The regulations further mandate non-resident persons seeking to register for the simplified framework to appoint a tax representative as guided by the Tax Procedures Act 2015, where they opt not to do so themselves. This provision gives room for non-resident persons to make suitable local arrangements to comply with this tax in Kenya.

A supply shall be considered to have been made in Kenya for purposes of Digital Services Tax where the recipient of the supply is in Kenya by considering whether: The payment proxy, including credit card or debit card information and bank account details of the recipient of the digital supplies, is in Kenya or the residence proxy, including the billing or home address or access proxy including internet address, mobile country code of the SIM card of the recipient is in Kenya.

B2C suppliers from an export country registered under the regulations are not required to issue an electronic tax invoice provided they issue an invoice showing the value of the supply and the tax deducted. This exemption clarifies the position with the recent introduction of electronic tax invoices for suppliers making taxable supplies in Kenya and as it is, will not impose additional compliance costs for such suppliers in respect to electronic tax invoices.

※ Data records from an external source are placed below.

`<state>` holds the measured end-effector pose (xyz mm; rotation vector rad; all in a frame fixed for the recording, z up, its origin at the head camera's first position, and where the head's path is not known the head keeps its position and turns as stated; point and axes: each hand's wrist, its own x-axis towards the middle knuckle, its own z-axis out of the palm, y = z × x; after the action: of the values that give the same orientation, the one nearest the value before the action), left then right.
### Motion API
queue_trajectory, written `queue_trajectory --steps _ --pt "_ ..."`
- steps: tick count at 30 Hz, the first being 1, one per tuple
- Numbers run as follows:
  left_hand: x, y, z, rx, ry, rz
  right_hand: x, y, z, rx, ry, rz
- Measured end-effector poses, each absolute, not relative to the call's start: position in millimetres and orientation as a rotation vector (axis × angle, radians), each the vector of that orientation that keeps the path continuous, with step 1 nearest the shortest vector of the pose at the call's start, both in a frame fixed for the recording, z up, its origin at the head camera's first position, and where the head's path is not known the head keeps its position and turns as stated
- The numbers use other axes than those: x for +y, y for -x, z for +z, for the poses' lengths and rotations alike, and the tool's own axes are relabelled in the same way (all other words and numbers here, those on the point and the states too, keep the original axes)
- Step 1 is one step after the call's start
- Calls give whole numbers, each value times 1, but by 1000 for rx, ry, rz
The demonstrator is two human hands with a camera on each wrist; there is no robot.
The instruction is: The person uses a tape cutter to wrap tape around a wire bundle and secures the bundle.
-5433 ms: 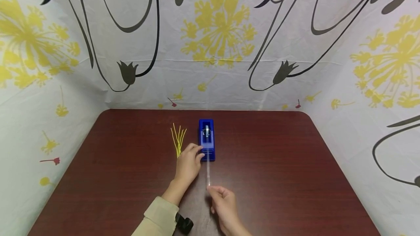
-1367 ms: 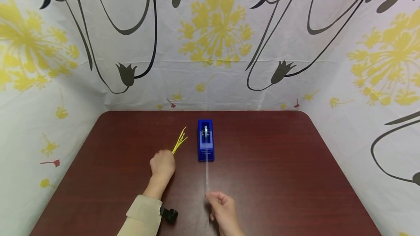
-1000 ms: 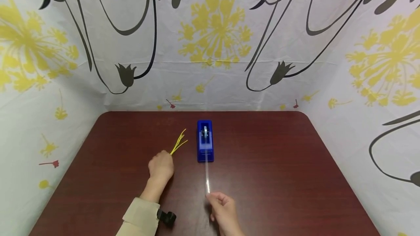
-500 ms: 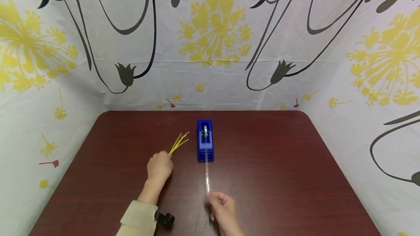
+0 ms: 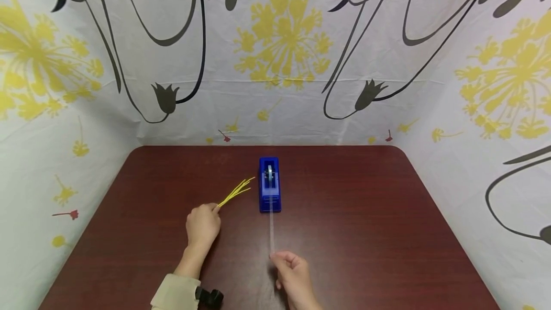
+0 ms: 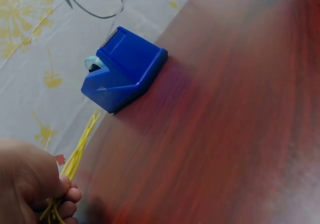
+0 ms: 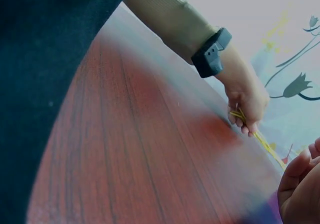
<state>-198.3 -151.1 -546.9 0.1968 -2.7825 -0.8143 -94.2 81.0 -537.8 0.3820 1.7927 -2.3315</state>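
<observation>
Tape (image 5: 271, 233) stretches straight from a blue dispenser (image 6: 131, 66) on the table (image 5: 366, 228), its end pinched by the right hand (image 5: 294, 274); left hand (image 5: 203, 226) grips yellow wires (image 5: 235, 192), tips just beside the dispenser. Unsteadied, dispenser might slide if tape's tugged; slack could make tape stick to itself. Dispenser blocks wires going right; patterned cloth (image 5: 206, 126) behind.

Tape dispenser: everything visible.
The tape dispenser is blue, glossy and plastic-looking, with a toothed cutter on its front lip and a tape roll in its well. It stands upright on the table near the far edge, cutter end toward the person. A clear tape strip runs from it to the right hand, which pinches the free end. Neither hand touches the dispenser; the yellow strands in the left hand end left of it.
</observation>
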Motion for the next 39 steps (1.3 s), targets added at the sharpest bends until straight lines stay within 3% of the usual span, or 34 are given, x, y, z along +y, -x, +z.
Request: queue_trajectory --steps 9,39 --pt "-156 173 -549 -2741 -174 -784 81 96 -536 1794 -397 -2316" --pt "-152 144 -527 -2723 -28 -791 84 94 -532 1746 -354 -2385"
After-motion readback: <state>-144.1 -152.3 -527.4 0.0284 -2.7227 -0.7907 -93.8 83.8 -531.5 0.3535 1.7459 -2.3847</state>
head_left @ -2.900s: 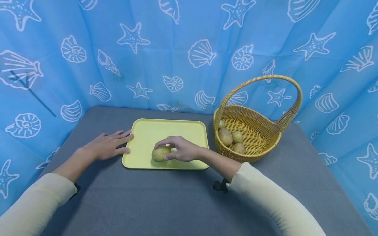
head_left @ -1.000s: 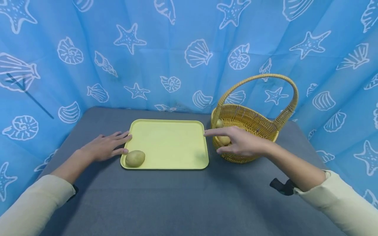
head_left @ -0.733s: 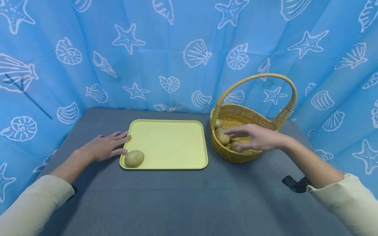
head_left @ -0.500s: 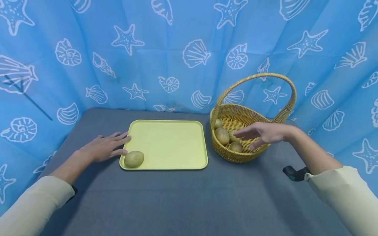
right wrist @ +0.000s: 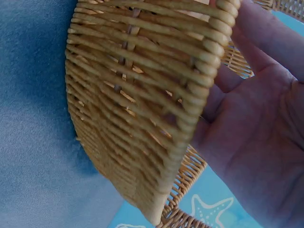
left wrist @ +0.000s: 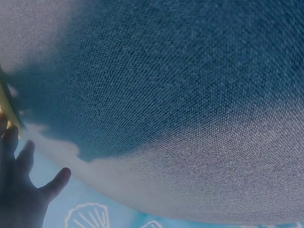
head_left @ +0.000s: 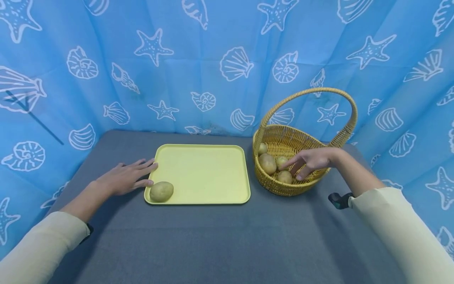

A supplier or the tax representative of the supplier shall pay the tax by submitting a return and remit it to the commissioner in each tax period. A person who fails to comply with the provisions of these regulations shall be liable to the penalties prescribed under the VAT Act or the Tax Procedures Act 2015.

Application for registration

A digital marketplace supplier from an export country who is required to register under these regulations shall apply to the commissioner for registration within six months from the date of publication of the regulations. This gives such suppliers up to March 10, 2021, to put their affairs in order.

The gazettement of the regulations breathes life into digital tax in Kenya, placing it among the countries that are ramping up efforts to collect tax in the e-commerce space even as nations globally watch the developments in this area.